* **What you should do**: The reply must repeat the listing below exactly and carry none of its pictures.

* **Raw data**:
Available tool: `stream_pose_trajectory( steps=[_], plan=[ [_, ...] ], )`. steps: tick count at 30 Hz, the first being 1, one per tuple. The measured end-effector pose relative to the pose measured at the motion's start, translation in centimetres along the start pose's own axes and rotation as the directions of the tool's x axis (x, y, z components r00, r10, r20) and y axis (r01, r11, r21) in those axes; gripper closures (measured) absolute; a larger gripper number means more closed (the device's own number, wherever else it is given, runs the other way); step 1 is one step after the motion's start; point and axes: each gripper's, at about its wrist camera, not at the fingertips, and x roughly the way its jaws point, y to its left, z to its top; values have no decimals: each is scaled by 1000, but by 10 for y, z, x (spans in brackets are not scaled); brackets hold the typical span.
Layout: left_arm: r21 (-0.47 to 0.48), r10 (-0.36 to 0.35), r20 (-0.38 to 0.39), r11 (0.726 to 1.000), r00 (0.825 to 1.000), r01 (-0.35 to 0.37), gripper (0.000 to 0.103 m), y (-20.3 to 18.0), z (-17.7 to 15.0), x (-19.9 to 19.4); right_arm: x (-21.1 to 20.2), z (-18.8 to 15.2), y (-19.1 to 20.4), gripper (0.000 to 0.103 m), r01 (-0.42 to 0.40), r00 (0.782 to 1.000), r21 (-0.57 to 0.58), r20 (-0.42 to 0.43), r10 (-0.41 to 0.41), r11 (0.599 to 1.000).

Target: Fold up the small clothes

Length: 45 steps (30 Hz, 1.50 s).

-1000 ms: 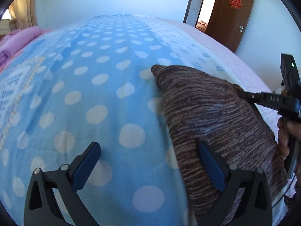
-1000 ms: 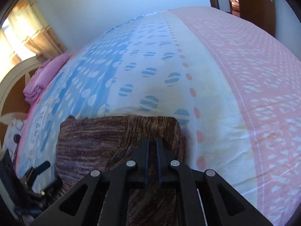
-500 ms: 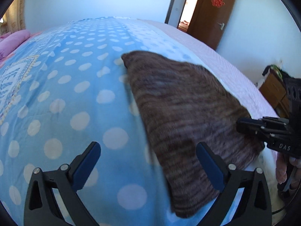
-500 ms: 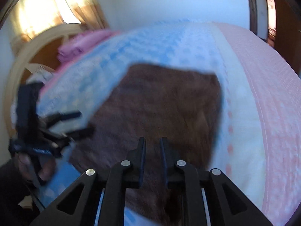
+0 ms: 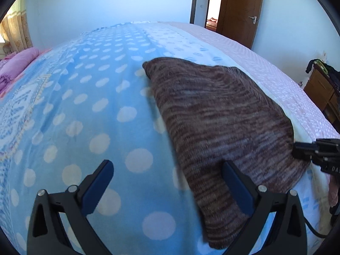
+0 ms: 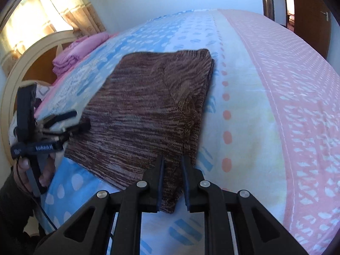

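A brown striped knit garment [image 5: 221, 114] lies folded into a flat rectangle on the bed; it also shows in the right wrist view [image 6: 153, 108]. My left gripper [image 5: 167, 182] is open and empty, its right finger over the garment's near left edge. My right gripper [image 6: 172, 180] has its jaws a narrow gap apart, around the garment's near corner without pinching it. In the left wrist view the right gripper [image 5: 297, 148] touches the garment's right edge. In the right wrist view the left gripper [image 6: 78, 120] sits at the garment's left edge.
The bed has a blue polka-dot cover [image 5: 89, 110] with a pink patterned band [image 6: 293, 85] on the right. Pink folded bedding [image 6: 74, 53] lies by the headboard [image 6: 27, 63]. A wooden door [image 5: 242, 10] and a dresser [image 5: 318, 93] stand beyond the bed.
The right gripper's jaws have parted from shut to a narrow gap and pulled back to the garment's near corner. The garment now lies flat. The left gripper stayed open.
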Motion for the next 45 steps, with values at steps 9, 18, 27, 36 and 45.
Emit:
stream_pose_trajectory(
  steps=[9,18,27,36,45],
  plan=[
    [24,-10,-18,1000,1000,10,0,-6,4,16,-31,10,-33,53,-44,989,81,144,32,996],
    [21,-17,-28,1000,999,17,0,-6,5,21,10,59,-60,46,-107,983,176,165,77,979],
    [5,-105,-49,994,993,106,0,-6,12,31,57,88,-71,45,-196,975,239,149,164,951],
    [71,-145,-23,987,989,146,66,-28,9,14,67,101,-46,86,-156,983,230,135,127,961],
    [118,-89,29,989,996,85,76,-34,8,-34,29,101,-12,88,-208,962,183,215,167,961]
  ],
)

* **Written answer**:
Available tool: `stream_pose_trajectory( steps=[_], plan=[ [_, ...] ], )`. steps: tick count at 30 Hz, the first being 1, one per tuple. The measured end-effector pose relative to the pose measured at the motion's start, translation in centimetres along the start pose's own axes and rotation as the directions of the tool's x axis (x, y, z components r00, r10, r20) and y axis (r01, r11, r21) in those axes; gripper closures (measured) absolute; a larger gripper number means more closed (the device's own number, wherever else it is given, runs the other way); step 1 is one step after the motion's start; point and axes: each gripper's, at about its wrist camera, not at the fingertips, and x roughly the way its jaws point, y to its left, z to its top; values have no decimals: each is scaled by 1000, but by 10 for y, z, x (spans in brackets are not scaled); brackets hold the typical span.
Layout: left_arm: r21 (-0.47 to 0.48), r10 (-0.36 to 0.35), r20 (-0.38 to 0.39), r11 (0.726 to 1.000), r00 (0.825 to 1.000), r01 (-0.35 to 0.37), gripper (0.000 to 0.103 m), y (-20.3 to 18.0), z (-17.7 to 15.0), x (-19.9 to 19.4); right_arm: x (-21.1 to 20.2), z (-18.8 to 15.2), y (-19.1 to 20.4), gripper (0.000 to 0.103 m), r01 (-0.42 to 0.40), r00 (0.782 to 1.000), r21 (-0.57 to 0.58), r20 (-0.42 to 0.43), r10 (-0.41 to 0.41), r11 (0.599 to 1.000).

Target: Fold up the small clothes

Length: 45 steps (30 Hz, 1.50 s).

-1000 ms: 
-1000 ms: 
-500 ms: 
-500 ms: 
+0 ms: 
+0 ms: 

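A brown striped knit garment [image 5: 221, 114] lies folded into a flat rectangle on the bed; it also shows in the right wrist view [image 6: 153, 108]. My left gripper [image 5: 167, 182] is open and empty, its right finger over the garment's near left edge. My right gripper [image 6: 172, 180] has its jaws a narrow gap apart, around the garment's near corner without pinching it. In the left wrist view the right gripper [image 5: 297, 148] touches the garment's right edge. In the right wrist view the left gripper [image 6: 78, 120] sits at the garment's left edge.
The bed has a blue polka-dot cover [image 5: 89, 110] with a pink patterned band [image 6: 293, 85] on the right. Pink folded bedding [image 6: 74, 53] lies by the headboard [image 6: 27, 63]. A wooden door [image 5: 242, 10] and a dresser [image 5: 318, 93] stand beyond the bed.
The right gripper's jaws have parted from shut to a narrow gap and pulled back to the garment's near corner. The garment now lies flat. The left gripper stayed open.
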Motion for the next 45 steps, with values at steps 9, 18, 27, 36 and 45.
Emit:
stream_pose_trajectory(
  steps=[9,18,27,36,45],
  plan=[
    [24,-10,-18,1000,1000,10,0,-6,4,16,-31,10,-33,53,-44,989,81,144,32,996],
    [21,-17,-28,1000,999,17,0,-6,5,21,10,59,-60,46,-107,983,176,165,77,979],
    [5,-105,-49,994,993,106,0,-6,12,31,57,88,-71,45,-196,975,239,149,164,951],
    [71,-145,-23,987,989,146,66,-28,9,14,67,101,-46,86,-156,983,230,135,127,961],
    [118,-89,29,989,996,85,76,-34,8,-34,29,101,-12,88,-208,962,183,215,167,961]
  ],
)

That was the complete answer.